The Bible and the Missio Dei

doing a series of posts from the past.  this was posted early January 2006 after a class one night on the mission of God:

Missio Dei:

MAJOR Social Concerns of the Covenant (i.e., The Bible):

1.   Personhood – Everone’s person is to be secure.

2.   False accusation –  Everyone’s to be secure against slander and false accusation.

3.   Women – No woman is to be taken advantage of within her subordinate status in society.

4.   Punishment – Punishment for wrongdoing shall not be excessive so that the culprit is dehumanized.

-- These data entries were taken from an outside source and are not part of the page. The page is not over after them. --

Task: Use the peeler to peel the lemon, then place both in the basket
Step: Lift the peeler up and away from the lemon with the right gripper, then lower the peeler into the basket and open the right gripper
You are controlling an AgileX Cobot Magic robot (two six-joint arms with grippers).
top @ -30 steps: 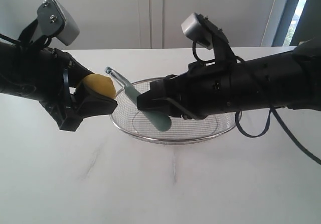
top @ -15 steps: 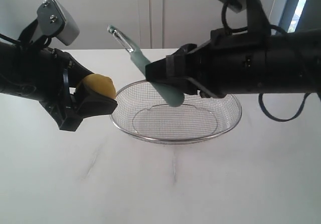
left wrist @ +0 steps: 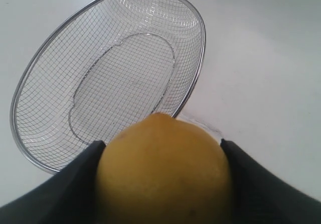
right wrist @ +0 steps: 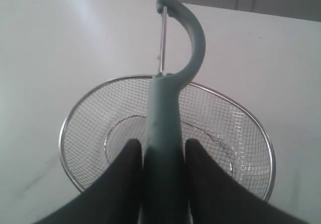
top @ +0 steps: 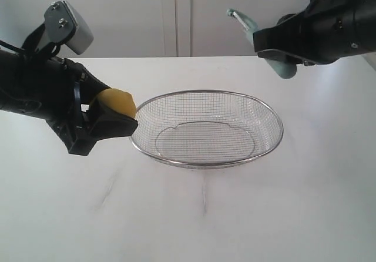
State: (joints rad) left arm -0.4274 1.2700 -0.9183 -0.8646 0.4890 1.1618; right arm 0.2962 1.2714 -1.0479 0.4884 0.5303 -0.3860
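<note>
1. White, faintly veined tabletop (top: 235, 215); pale panelled wall (top: 176, 15) behind.
2. Count: two grippers, one lemon, one peeler, one basket.
3. Left gripper (top: 117, 114): clamped on lemon (top: 116, 102), black fingers (left wrist: 60, 194) pressed to both sides of the fruit, nubby tip facing the basket. Held off the table just beside the basket's left rim. Contact with the rim not resolvable.
4. Right gripper (top: 271, 43): clamped mid-handle on peeler (top: 247, 22). Teal handle end sticks out below the fingers; hooked head and metal blade point up and left. Held high over the basket's far right side, well apart from the lemon.
5. Basket (top: 205, 165): silver wire mesh, thick metal rim, wide shallow oval. Sits flat on the table between the two arms, mesh floor fully visible in all three views.
6. Around: black arm bodies coming in from the left and upper-right edges, grey camera box (top: 67, 24) on top of the left arm.
</note>
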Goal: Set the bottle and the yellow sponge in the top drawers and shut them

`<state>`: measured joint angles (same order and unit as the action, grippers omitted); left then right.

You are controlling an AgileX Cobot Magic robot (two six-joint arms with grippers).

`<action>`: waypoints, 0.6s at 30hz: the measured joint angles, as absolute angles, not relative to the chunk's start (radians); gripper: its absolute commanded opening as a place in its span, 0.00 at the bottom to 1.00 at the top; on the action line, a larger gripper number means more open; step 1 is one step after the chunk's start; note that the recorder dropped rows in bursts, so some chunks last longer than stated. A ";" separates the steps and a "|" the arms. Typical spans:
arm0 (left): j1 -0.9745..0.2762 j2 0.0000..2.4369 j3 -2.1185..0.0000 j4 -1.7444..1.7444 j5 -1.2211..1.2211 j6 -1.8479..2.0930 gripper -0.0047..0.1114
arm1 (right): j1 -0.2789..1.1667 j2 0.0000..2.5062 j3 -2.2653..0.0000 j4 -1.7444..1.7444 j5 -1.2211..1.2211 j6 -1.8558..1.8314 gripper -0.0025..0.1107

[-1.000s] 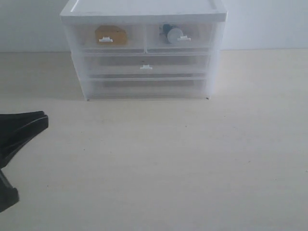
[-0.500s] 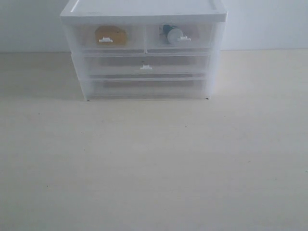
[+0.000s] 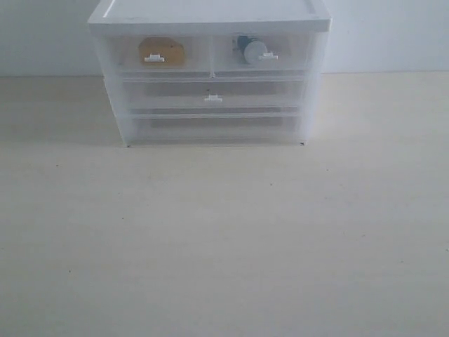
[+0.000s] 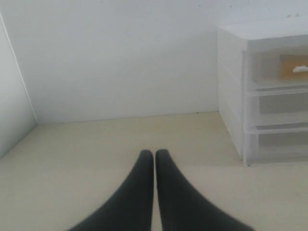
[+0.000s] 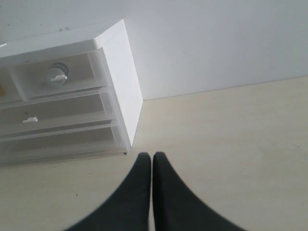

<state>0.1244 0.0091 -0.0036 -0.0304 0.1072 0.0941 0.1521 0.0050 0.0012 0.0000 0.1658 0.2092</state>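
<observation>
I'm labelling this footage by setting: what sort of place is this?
Probably a lab test bench, not a home: a pale tabletop, plain white walls, and a lone white translucent plastic drawer cabinet holding a yellow sponge and a small white bottle.

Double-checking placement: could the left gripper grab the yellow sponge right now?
Probably not: the yellow sponge sits inside the closed top left drawer, behind its front, and the left gripper is shut.
</observation>
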 measured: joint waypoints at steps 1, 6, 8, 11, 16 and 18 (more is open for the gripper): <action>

5.   Dignity – Every [person’s] dignity and right to be God’s freedman and servant are to be honored and safegaurded.

6.    Inheritence – Every [person’s] inheritence in the promised land is to be secure.

7.    Property – Everyone’s property is to be secure.

8.   Fruit of Labor – Everyone is to receive the fruit of his labors.

9.   Fruit of the Ground – Everyone is to share the fruit of the ground.

10.   Rest on the Sabbath – Everyone, down to the humblest servant and the resident alien, is to share the weekly rest of God’s Sabbath.

11.   Marriage – The marriage relationship is to be kept inviolate.

12.   Exploitation – No one, however disabled, impoverished or powerless, is to be oppressed or exploited.

13.     Fair Trial – Everyone is to have free access to the courts and is to be afforded a fair trial.

14.   Social Order – Every person’s God-given place in the social order is to be honored.

15.   Law – No one shall be above the law, not even the King.

16 – Animals – Concern for the welfare of other creatures is to be extended to the animal world.

For specific verses please see page 271 in The NIV Study Bible!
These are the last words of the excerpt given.